Cikal bakal pesantren ini berawal dari pendirian TPQ Sabilillah oleh pengasuhnya Muhammad Mahin pada awal tahun 2001 lalu. Di awal pendiriannya TPQ Sabilillah menerima 127 santri, 11 di antaranya berkebutuhan khusus. Mulai dari buta, bisu-tuli, disleksia, autis hingga santri yang mengalami lumpuh.

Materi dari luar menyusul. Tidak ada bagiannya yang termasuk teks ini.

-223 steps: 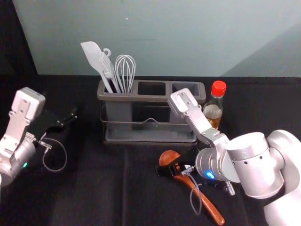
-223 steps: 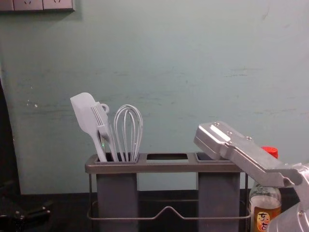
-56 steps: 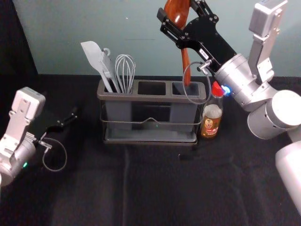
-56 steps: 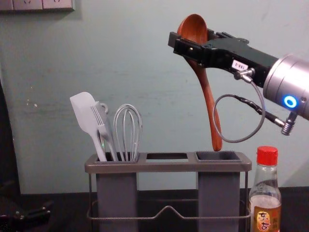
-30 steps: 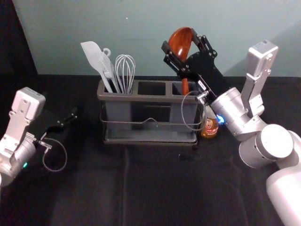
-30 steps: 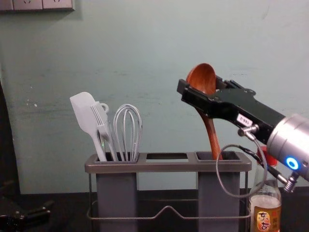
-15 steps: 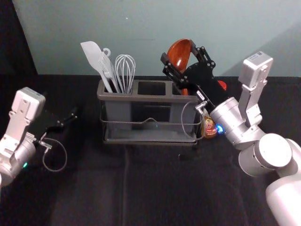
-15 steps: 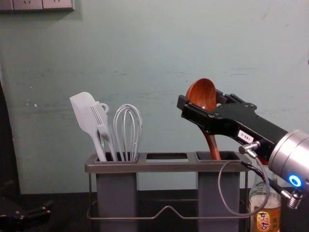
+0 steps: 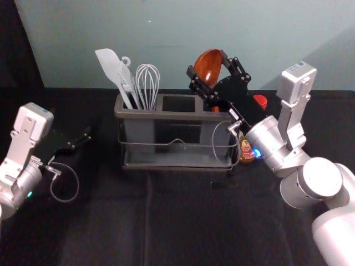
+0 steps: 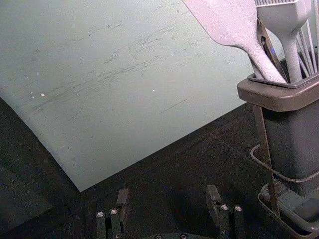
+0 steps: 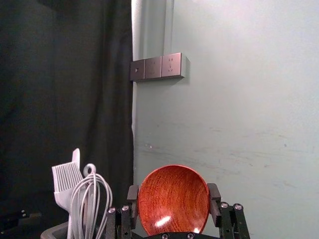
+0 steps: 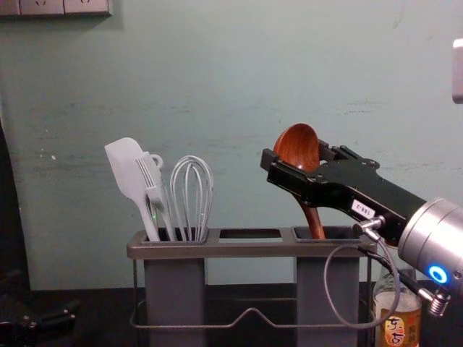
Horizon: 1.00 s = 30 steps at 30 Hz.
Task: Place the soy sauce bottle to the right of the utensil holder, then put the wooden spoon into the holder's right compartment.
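Spoon of reddish-brown wood (image 12: 298, 147) is gripped by its bowl between the right gripper's (image 9: 207, 62) fingers, handle dipping into the grey holder's (image 12: 249, 249) right compartment (image 12: 311, 289). Left gripper (image 9: 72, 146), parked left, has its fingers wide apart, empty.

The utensil holder (image 10: 276, 102) stands on the dark tabletop (image 10: 174, 172), its end compartment holding a pale spatula (image 10: 229, 22) that leans out past the holder's rim, a ridged brush (image 10: 285, 20) beside it, and the wires of a whisk (image 10: 310, 50). A thin metal rail (image 10: 286, 177) runs around the holder's outside. Behind the holder rises a scuffed wall (image 10: 124, 74). Apart from the holder, the left claw (image 9: 79, 142) has its two fingers (image 10: 122, 204) spread wide.
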Motion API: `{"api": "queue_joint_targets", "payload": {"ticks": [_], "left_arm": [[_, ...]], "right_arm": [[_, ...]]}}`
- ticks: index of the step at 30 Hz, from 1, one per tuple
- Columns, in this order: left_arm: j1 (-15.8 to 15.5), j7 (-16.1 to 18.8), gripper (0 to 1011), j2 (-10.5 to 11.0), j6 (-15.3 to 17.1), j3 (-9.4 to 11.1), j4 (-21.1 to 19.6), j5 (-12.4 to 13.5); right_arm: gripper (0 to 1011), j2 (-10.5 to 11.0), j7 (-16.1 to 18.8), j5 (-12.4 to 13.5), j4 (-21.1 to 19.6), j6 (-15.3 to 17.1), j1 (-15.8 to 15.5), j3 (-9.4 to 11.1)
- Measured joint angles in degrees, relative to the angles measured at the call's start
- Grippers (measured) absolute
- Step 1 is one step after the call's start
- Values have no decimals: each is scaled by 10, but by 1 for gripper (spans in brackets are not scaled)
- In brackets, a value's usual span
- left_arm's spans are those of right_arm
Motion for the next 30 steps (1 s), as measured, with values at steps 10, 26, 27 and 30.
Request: {"api": "queue_joint_targets", "payload": {"ticks": [10, 26, 27, 30], "left_arm": [[0, 0, 1000, 0, 0, 0, 0, 0], [0, 0, 1000, 0, 0, 0, 0, 0], [0, 0, 1000, 0, 0, 0, 0, 0], [0, 0, 1000, 0, 0, 0, 0, 0]], "right_arm": [[895, 1, -2, -6, -1, 2, 0, -2], [1002, -13, 5, 18, -44, -36, 2, 15], [1002, -12, 0, 18, -56, -36, 2, 18], [1002, -8, -8, 17, -84, -35, 0, 27]]}}
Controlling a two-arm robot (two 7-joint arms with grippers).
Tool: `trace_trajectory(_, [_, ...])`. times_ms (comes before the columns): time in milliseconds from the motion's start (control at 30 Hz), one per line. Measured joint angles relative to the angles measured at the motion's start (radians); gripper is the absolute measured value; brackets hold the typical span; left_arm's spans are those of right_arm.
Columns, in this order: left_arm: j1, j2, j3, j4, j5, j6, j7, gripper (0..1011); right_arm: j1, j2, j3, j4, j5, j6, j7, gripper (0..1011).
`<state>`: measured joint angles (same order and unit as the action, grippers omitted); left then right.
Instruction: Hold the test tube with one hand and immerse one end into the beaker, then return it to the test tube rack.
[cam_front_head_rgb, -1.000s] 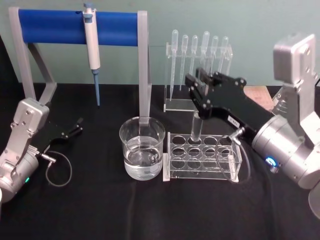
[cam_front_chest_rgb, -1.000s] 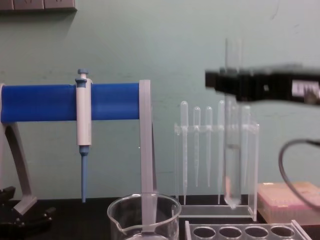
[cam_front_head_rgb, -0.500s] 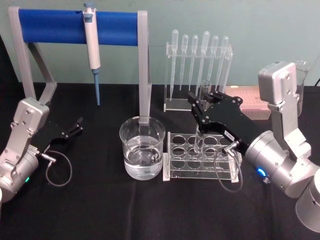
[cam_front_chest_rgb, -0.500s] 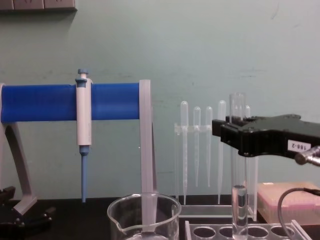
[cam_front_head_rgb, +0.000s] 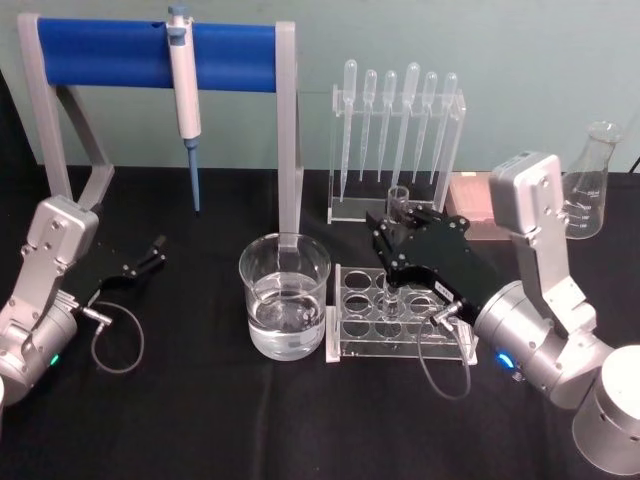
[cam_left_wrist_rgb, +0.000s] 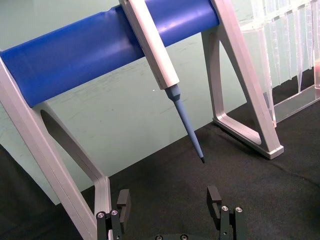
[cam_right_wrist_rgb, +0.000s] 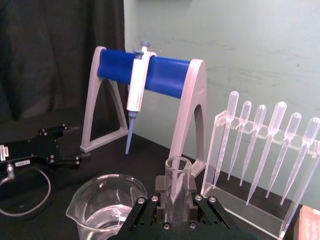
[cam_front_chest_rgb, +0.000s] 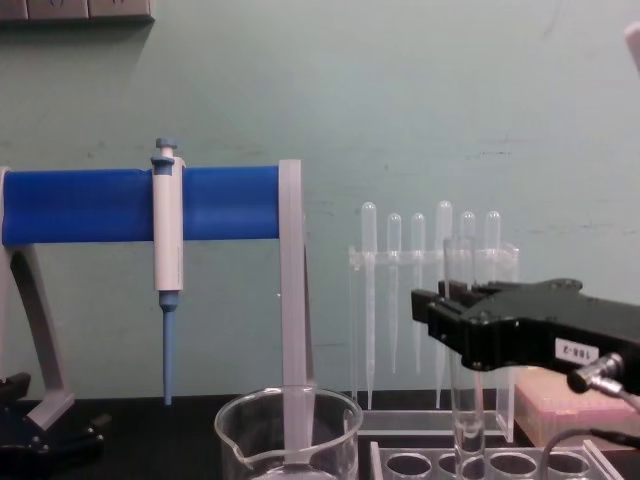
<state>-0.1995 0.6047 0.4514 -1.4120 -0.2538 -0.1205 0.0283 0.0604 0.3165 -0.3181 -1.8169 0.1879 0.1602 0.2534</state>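
So, right gripper: clamped on the test tube; tube upright, bottom end down in a rack hole, toward the bench's right edge
next: let go; lift straight off
left gripper: parked, jaws apart, by the left edge

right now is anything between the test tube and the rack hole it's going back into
Nothing visible blocks it. The right gripper holds the test tube upright, with its lower end already at or just inside a hole of the clear rack. The beaker stands apart on the rack's left.
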Motion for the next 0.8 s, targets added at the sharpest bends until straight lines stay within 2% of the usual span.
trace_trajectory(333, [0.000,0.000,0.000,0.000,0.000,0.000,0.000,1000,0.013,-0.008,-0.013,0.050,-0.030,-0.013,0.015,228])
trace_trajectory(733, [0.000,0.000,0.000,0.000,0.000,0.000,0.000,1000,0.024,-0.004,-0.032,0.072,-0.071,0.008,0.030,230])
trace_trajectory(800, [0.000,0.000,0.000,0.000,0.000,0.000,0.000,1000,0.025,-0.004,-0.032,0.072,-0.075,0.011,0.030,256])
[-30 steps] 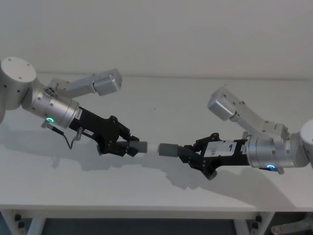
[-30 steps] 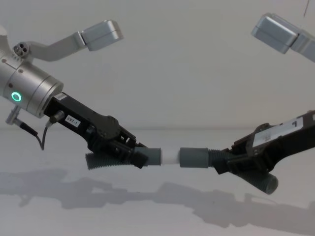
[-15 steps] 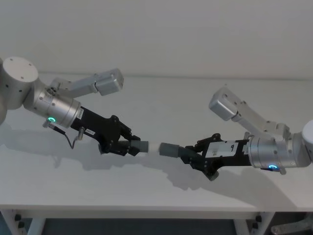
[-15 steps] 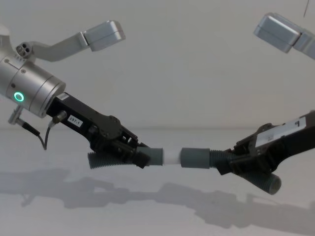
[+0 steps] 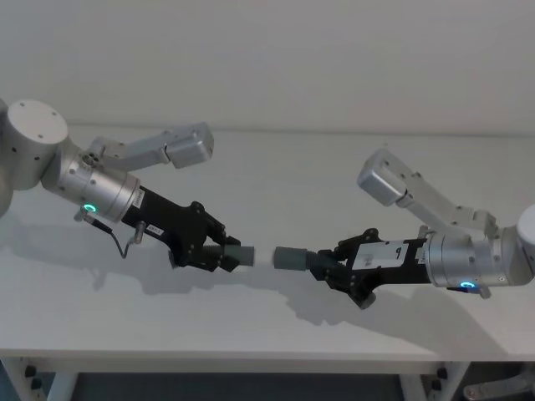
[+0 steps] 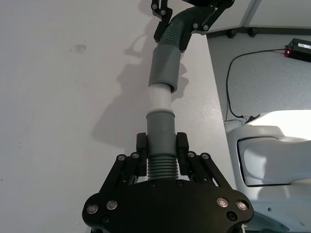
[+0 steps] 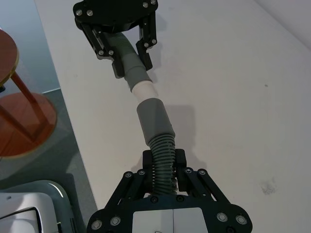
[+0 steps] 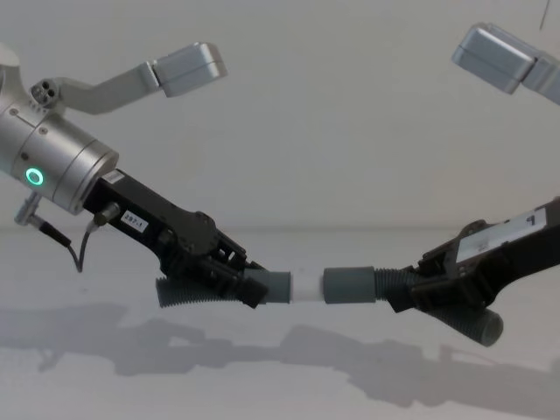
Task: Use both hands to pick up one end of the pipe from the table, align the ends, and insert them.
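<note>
The left gripper is clamped on the ribbed body of the left hose piece, above the table on its left half, roughly midway between the far edge and the near edge; in the left wrist view its fingers press both sides of the ribs just behind the smooth grey cuff, from which the white spigot sticks out toward the other arm; the right gripper is closed on the ribbed body of the right hose piece, above the right half of the table at about the same depth, and the right wrist view shows its fingers squeezing the ribs right behind the wide grey cuff; both pieces hang clear of the surface, with their shadows on the white top below them; in the chest view the two ends point at each other along nearly one level line, the spigot tip just at the mouth of the wide cuff, and whether it has entered the mouth I cannot tell; the bent tail of the left piece droops under its gripper toward the left edge, while the tail of the right piece curves down below its gripper toward the right edge.
</note>
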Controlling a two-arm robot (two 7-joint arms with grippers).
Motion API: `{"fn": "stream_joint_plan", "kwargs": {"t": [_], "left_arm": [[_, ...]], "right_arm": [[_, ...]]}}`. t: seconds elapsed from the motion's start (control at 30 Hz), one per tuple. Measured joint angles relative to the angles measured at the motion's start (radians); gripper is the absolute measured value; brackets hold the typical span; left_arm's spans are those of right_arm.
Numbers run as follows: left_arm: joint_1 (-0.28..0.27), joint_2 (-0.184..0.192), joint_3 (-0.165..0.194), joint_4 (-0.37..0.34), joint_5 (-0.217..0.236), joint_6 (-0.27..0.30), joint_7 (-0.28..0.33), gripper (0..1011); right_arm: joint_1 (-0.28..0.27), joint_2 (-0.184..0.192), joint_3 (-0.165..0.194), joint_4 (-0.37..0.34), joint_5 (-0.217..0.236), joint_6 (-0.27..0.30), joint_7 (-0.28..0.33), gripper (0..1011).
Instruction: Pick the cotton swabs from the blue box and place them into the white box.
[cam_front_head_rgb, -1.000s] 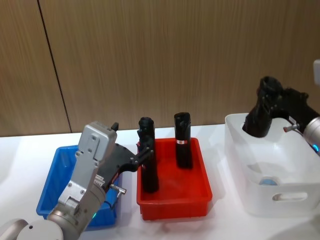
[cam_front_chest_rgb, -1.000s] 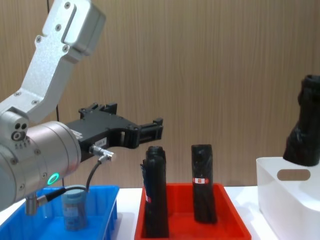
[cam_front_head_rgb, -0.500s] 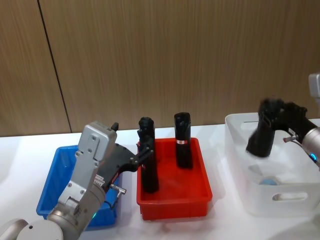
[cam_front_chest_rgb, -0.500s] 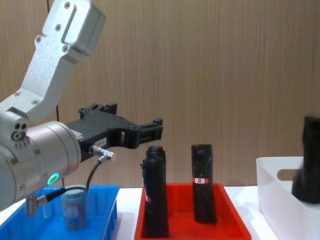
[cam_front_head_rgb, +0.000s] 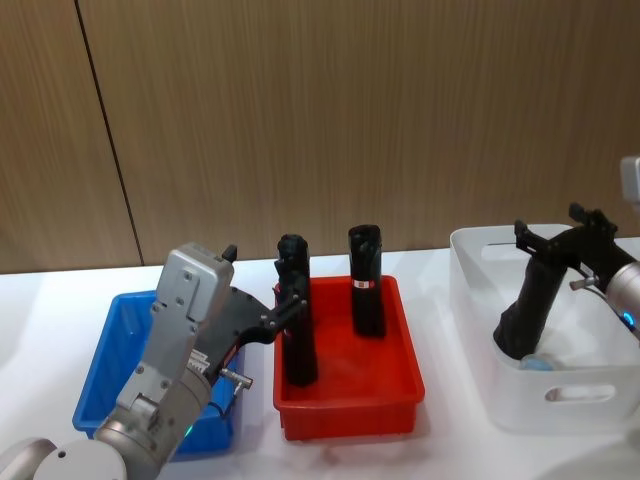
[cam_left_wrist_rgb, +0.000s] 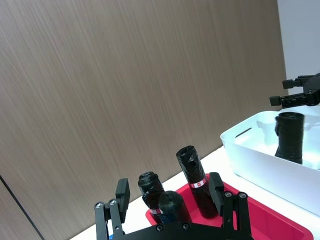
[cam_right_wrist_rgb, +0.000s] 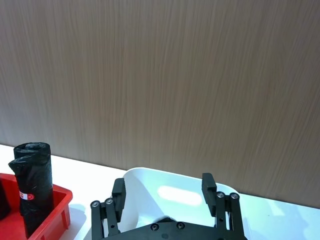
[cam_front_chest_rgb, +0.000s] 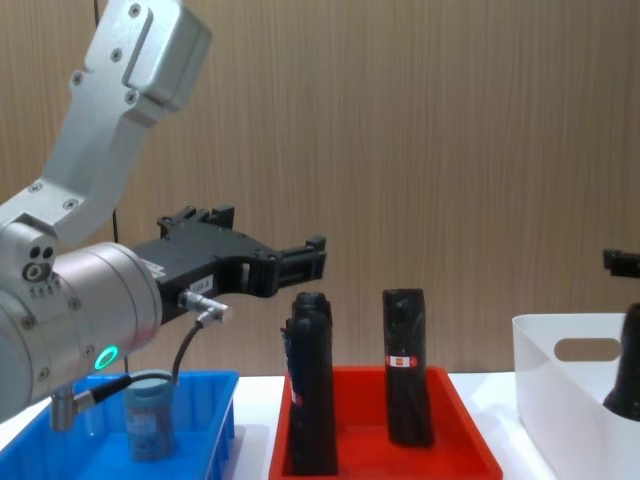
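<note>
One tub of cotton swabs (cam_front_chest_rgb: 148, 415) stands in the blue box (cam_front_head_rgb: 108, 352), behind my left arm. Another grey-blue lid of cotton swabs (cam_front_head_rgb: 540, 363) lies at the bottom of the white box (cam_front_head_rgb: 560, 402). My left gripper (cam_front_head_rgb: 288, 305) hangs open and empty between the blue box and the red tray, its fingers (cam_left_wrist_rgb: 122, 192) spread wide. Above the white box my right gripper (cam_front_head_rgb: 548, 228) is open, just over a black roll (cam_front_head_rgb: 528, 312) that leans inside the box. Its fingers (cam_right_wrist_rgb: 118, 191) show apart with nothing between them.
A red tray (cam_front_head_rgb: 350, 410) sits between the two boxes with black rolls (cam_front_head_rgb: 366, 280) standing in it, the nearest one (cam_front_head_rgb: 298, 325) right by my left gripper. A wood-panel wall closes the back. Bare white table lies in front.
My right gripper came down with the black roll into the white box and let it go; the roll now leans there. The left arm has not moved.
</note>
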Motion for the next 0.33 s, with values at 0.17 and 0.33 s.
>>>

Sekitar tahun 2020, TPQ Sabilillah berkembang menjadi Pesantren Inklusi Sabilillah, karena telah memiliki asrama dan beberapa perlengkapan untuk menginap para santri difabel yang jarak rumahnya jauh dari pesantren.
Di tahun yang sama pengasuh Pesantren Inklusi Sabilillah Muhammad Mahin, yang juga sebagai penyuluh agama Islam Kemenag Kabupaten Probolinggo, terpilih sebagai penyuluh teladan tingkat kabupaten dan Provinsi Jawa Timur.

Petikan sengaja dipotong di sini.